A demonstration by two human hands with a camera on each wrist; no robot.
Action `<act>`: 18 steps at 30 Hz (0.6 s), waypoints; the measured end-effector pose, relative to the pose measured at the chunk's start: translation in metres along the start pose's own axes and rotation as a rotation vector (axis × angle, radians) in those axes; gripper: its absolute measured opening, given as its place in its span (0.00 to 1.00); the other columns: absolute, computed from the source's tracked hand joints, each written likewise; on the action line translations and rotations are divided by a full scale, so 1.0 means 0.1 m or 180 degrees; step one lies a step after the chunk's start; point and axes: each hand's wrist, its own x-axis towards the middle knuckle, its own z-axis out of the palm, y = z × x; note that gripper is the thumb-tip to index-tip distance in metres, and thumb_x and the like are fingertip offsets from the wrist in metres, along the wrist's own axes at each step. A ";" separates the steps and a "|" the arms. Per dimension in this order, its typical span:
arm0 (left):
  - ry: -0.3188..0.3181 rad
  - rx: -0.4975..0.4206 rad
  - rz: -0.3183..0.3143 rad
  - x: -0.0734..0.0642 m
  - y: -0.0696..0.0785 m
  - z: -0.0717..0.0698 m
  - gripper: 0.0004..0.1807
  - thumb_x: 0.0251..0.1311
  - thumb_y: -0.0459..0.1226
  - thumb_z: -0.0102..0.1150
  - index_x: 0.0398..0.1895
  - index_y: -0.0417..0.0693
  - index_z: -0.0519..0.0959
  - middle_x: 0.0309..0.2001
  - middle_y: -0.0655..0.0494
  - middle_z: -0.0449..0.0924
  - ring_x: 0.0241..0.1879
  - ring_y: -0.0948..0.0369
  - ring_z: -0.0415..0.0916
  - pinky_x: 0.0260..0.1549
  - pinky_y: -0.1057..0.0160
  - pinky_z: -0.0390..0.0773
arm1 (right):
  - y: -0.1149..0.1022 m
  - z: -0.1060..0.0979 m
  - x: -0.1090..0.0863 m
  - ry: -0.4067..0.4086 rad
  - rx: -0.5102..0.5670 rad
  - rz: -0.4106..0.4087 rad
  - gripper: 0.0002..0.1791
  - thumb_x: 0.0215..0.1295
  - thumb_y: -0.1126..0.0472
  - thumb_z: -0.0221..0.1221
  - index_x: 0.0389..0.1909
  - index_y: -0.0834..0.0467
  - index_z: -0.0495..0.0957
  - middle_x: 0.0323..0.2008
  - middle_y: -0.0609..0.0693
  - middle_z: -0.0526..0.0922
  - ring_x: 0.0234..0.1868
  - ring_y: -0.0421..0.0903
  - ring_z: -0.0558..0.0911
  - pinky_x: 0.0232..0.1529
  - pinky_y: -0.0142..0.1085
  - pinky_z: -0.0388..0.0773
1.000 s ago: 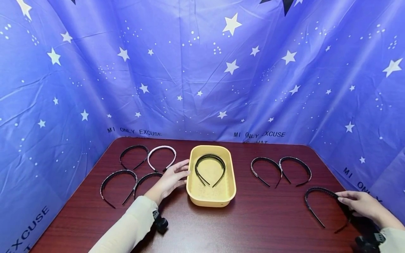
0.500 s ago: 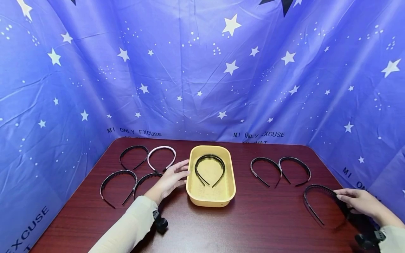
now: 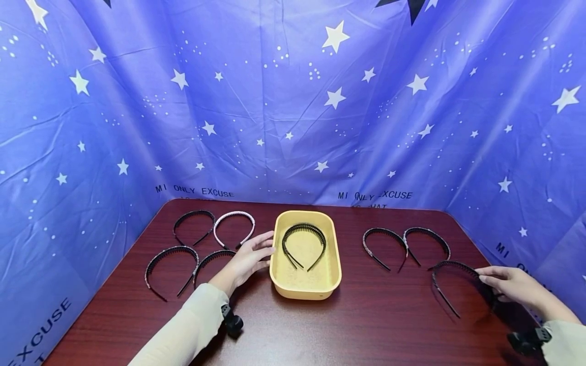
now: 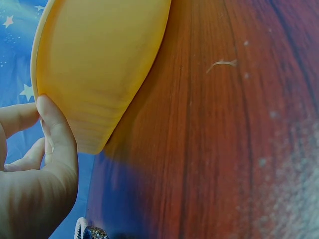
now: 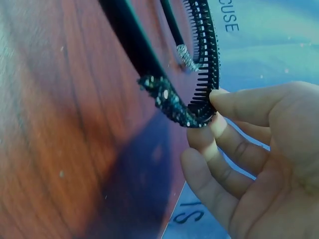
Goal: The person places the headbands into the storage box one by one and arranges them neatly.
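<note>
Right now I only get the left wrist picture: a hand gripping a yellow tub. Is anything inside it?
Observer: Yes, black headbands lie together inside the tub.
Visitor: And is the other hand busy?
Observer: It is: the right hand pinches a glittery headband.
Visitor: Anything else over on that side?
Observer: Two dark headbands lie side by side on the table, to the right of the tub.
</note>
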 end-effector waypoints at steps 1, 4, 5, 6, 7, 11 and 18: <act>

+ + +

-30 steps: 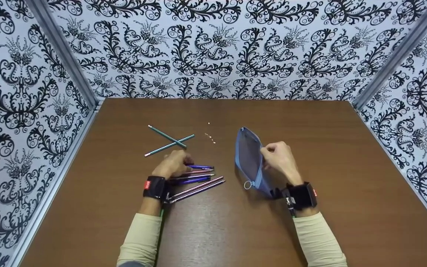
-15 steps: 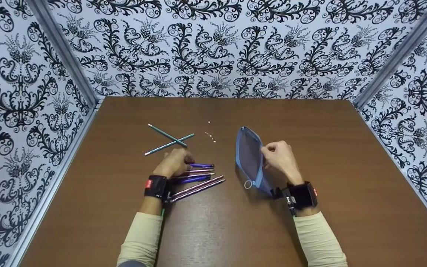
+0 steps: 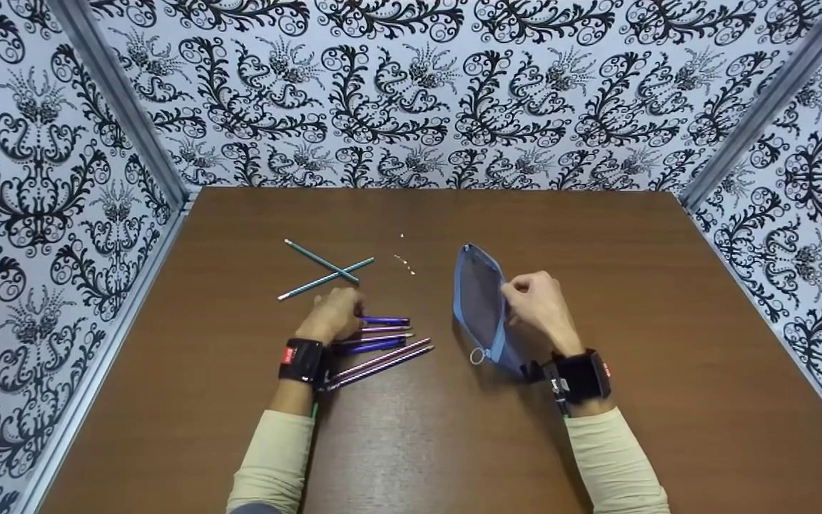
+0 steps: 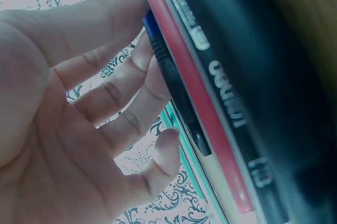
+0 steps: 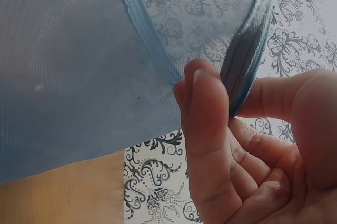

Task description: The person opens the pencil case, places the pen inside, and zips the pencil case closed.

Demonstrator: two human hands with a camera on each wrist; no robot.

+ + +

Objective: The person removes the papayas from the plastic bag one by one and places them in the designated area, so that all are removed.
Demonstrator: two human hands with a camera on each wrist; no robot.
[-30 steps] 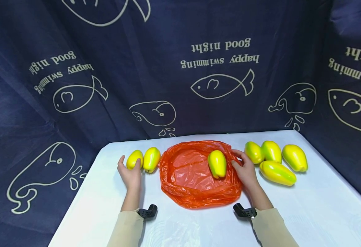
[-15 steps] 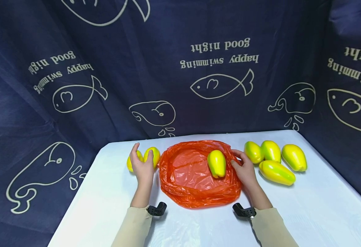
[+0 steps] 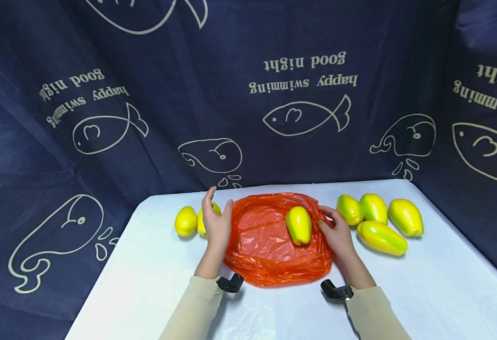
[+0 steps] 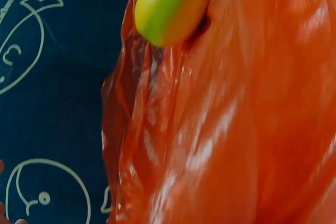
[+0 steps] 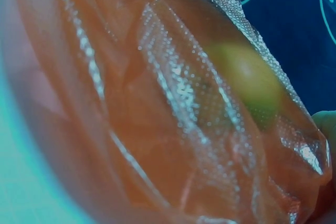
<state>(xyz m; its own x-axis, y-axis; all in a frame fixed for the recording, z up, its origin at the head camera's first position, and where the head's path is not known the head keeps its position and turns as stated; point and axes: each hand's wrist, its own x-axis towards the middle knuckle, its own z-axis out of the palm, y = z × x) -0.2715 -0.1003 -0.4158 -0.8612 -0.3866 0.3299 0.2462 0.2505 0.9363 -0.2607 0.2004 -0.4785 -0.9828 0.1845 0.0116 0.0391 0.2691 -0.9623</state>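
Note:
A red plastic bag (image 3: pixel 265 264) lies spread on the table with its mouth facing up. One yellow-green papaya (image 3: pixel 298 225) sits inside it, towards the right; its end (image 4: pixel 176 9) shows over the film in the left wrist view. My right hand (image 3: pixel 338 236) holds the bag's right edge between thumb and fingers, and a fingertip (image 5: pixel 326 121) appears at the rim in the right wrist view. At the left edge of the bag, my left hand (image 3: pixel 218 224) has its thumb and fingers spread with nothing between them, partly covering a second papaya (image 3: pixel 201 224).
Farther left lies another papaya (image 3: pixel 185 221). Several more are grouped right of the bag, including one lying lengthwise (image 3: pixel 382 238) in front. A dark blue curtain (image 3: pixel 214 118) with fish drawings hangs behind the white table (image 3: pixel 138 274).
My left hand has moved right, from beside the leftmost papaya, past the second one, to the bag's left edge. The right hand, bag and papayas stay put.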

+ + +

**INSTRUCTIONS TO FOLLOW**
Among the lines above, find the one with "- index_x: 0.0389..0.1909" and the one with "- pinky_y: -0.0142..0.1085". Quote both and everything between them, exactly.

**EXPECTED ANSWER**
  - index_x: 0.0389..0.1909
  - index_y: -0.0834..0.0467
  - index_z: -0.0495..0.0957
  - middle_x: 0.0323..0.2008
  - middle_y: -0.0609..0.0693
  - middle_z: -0.0526..0.0922
  - ring_x: 0.0234..0.1868
  - ring_y: -0.0421..0.0903
  - ring_z: -0.0558..0.0911
  - pinky_x: 0.0232..0.1529
  - pinky_y: -0.0142..0.1085

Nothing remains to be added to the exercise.